What I wish I had been told — In the early days post-surgery, I feel I was given no meaningful information or advice. At 27 years of age, when I feel my osteoarthritis (OA) began due to observed morphologic changes in my right knee, very limited movement in the joint, and an increase in background pain at rest, I was given no (and I mean no) information about OA. I had no idea what a rheumatologist was, and it is only by luck that I am now involved with a highly skilled medical and allied health team and participating in the OA management program. My medical providers told me nothing, and I now wonder if I had been informed of the possibility of a diagnosis of OA in my 20s, 30s, or 40s, whether it would have impacted the trajectory of my OA.

Making decisions about my care — The decision to move forward with each of my surgeries was the result of a shared decision-making process. Even at 17, I recognized that my first surgery was needed. However, I was not informed about the follow-up care and rehabilitation I would need following the surgeries, and I felt that part of my care was done to me as opposed to with me.

In the early days, there was no shared information, and I feel that patient education was absent and underutilized and possibly seen as unimportant. In more recent times, I have been introduced to several online resources that could help patients with self-management of their condition. (See 'Resources' below.)

What I wish had been done differently — I wish my general practitioner (GP) had commented on my knee on physical exam and made an appropriate referral.

Advice to clinicians — Health care providers need to be educated on OA so that they can then give the best current advice and information to their patients, and treatment needs to be drawn from evidence-based research. Clinicians need to listen to their patients and be open to learning from their patients' lived experiences and any wisdom that the patient may possess, and they must employ a shared decision-making attitude and use a holistic approach to care. They should also recognize that no one can know everything so where appropriate, make a good referral.

Resources — Because I am sedentary enough in my daily life, I listen to the Joint Action podcasts while walking.

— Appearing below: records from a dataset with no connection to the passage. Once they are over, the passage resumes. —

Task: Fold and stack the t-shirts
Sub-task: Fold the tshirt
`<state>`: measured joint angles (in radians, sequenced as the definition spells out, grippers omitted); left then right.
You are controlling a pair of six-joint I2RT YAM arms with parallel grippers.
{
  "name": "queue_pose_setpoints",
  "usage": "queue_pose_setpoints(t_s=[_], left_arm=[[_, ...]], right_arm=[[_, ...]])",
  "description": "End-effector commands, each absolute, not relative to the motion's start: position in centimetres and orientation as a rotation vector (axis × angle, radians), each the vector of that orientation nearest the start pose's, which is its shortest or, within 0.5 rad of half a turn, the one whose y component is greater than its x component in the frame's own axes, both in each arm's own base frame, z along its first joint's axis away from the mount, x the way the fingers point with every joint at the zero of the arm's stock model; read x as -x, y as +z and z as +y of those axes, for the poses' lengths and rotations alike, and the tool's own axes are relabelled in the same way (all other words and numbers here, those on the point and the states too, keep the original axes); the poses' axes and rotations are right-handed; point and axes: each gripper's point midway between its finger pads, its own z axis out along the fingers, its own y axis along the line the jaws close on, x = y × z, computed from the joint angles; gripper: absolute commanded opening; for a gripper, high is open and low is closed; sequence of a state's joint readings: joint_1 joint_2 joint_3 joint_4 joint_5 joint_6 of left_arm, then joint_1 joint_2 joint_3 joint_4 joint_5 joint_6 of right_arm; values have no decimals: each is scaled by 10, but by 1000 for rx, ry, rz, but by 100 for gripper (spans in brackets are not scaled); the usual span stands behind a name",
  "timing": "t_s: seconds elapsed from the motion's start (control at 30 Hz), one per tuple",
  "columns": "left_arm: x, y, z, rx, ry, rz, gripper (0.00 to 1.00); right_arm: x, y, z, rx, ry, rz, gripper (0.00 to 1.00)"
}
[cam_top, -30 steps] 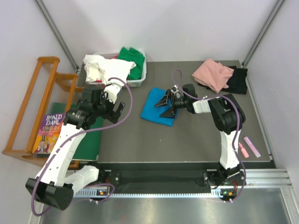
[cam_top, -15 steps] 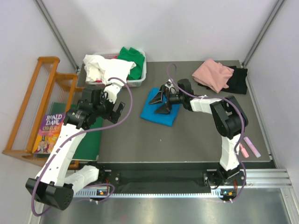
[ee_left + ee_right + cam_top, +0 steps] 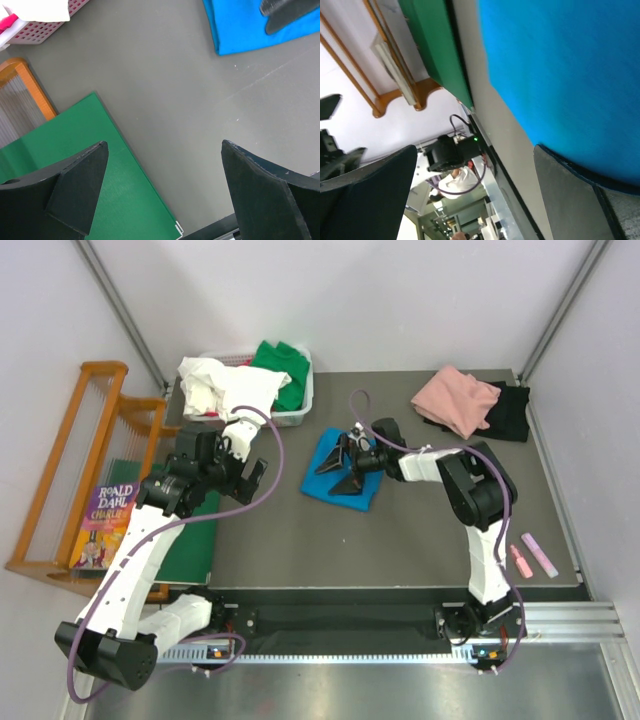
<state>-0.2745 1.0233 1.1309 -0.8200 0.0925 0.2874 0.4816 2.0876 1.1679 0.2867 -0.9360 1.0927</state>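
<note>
As the blue t-shirt lies folded into a flat rectangle near the middle of the desk, the right arm's fingers hover low over it. Over the last second they have slid leftward across the shirt, from its right half towards its left edge. They are spread as wide as they go and hold nothing. The shirt itself looks unmoved.

This suggests the folding of this shirt is done. The arm seems to be lining up on it, either to smooth it or to lift it onto a stack.

A pink t-shirt lies crumpled on a black t-shirt at the far right corner. A white t-shirt and a green t-shirt sit unfolded in a basket at the far left.

To the left, the left arm's fingers have not moved. They are wide apart and empty, above bare desk beside a green board.
</note>
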Motion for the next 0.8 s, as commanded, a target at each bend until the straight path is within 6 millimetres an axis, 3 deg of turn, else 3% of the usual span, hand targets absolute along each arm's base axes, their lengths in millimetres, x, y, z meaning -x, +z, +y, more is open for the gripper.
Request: queue_pose_setpoints(t_s=[0.0, 0.03, 0.1, 0.2, 0.23, 0.37, 0.53, 0.6, 0.67, 0.77], left_arm=[[-276, 252, -83, -670, -107, 2115, 99], [-276, 252, -83, -672, -107, 2116, 99], [-276, 253, -83, -669, -106, 2114, 99], [-275, 253, -82, -668, -103, 2115, 99], [-275, 253, -81, -667, -97, 2115, 99], [-275, 253, -81, -669, -94, 2111, 99], [-274, 254, -80, -668, -91, 2105, 99], [-274, 253, -81, -670, -94, 2106, 99], [-273, 254, -81, -669, -97, 2106, 99], [-273, 254, -81, -671, -97, 2102, 99]], right_arm=[[-357, 151, 371, -17, 1805, 2434, 100], [-368, 175, 377, 20, 1817, 2374, 100], [-380, 200, 384, 47, 1834, 2321, 100], [-389, 199, 390, 27, 1858, 2322, 100], [-392, 195, 391, 29, 1867, 2315, 100], [-393, 143, 393, -69, 1882, 2390, 100], [-376, 75, 386, -191, 1858, 2521, 100], [-371, 59, 382, -213, 1845, 2559, 100], [-372, 55, 380, -223, 1840, 2567, 100], [-375, 82, 384, -157, 1844, 2507, 100]])
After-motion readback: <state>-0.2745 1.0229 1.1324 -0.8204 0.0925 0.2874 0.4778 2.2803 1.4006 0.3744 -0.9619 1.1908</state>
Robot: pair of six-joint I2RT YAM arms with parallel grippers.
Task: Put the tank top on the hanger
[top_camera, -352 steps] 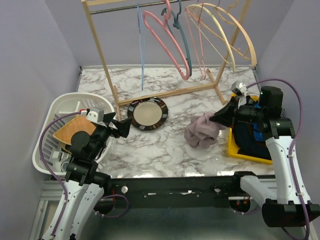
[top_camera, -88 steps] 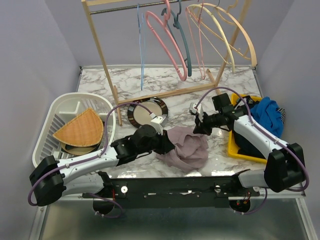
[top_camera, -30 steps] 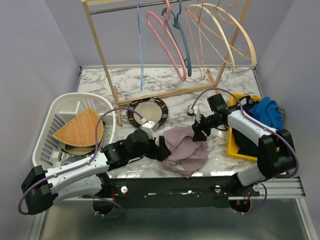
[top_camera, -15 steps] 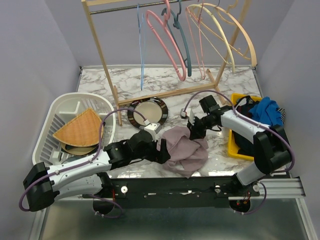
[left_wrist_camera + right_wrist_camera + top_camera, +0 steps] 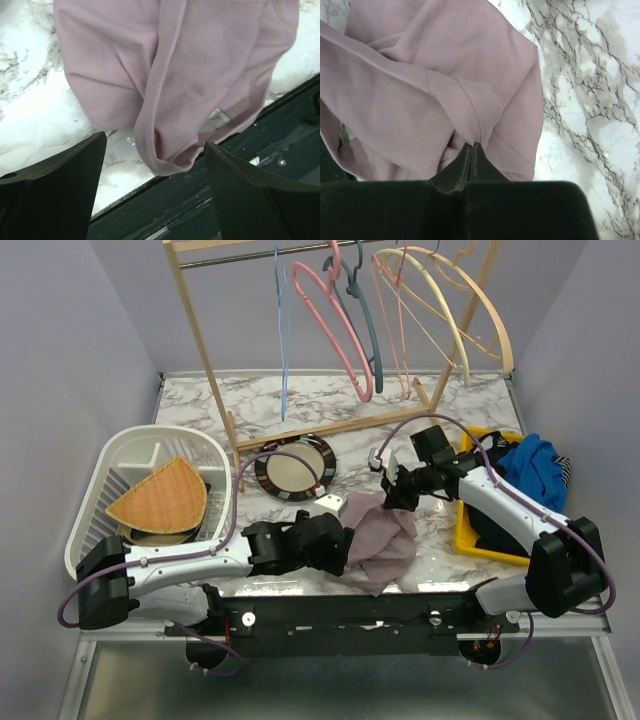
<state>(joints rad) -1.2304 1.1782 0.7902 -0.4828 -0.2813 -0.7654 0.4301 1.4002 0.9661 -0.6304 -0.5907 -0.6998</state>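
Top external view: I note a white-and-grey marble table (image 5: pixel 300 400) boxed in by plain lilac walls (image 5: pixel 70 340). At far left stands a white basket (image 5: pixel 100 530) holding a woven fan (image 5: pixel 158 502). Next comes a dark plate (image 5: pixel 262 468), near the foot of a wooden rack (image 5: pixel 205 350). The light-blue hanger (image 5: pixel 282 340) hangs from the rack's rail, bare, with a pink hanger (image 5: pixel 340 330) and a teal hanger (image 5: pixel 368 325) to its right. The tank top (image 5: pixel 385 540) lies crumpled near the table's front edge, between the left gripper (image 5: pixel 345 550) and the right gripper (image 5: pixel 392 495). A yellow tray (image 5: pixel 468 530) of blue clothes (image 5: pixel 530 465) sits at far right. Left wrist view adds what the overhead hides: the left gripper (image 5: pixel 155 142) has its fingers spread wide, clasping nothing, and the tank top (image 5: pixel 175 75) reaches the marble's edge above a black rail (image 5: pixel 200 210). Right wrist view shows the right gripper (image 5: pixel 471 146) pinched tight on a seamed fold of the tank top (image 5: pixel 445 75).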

I have been introduced to the online resources My Joint Pain; Pain Australia; and Paintrainer, which is a cognitive behavior therapy (CBT)-based program. This Way Up clinic is also CBT based, and it is mostly for anxiety, but the comorbidity with anxiety makes it relevant to many patients with OA.

I also read many books on meditation because I believe in the power of the mind, and as a runner, I tried to develop this as a way of pushing through the pain wall and to extend my running career because of my injury.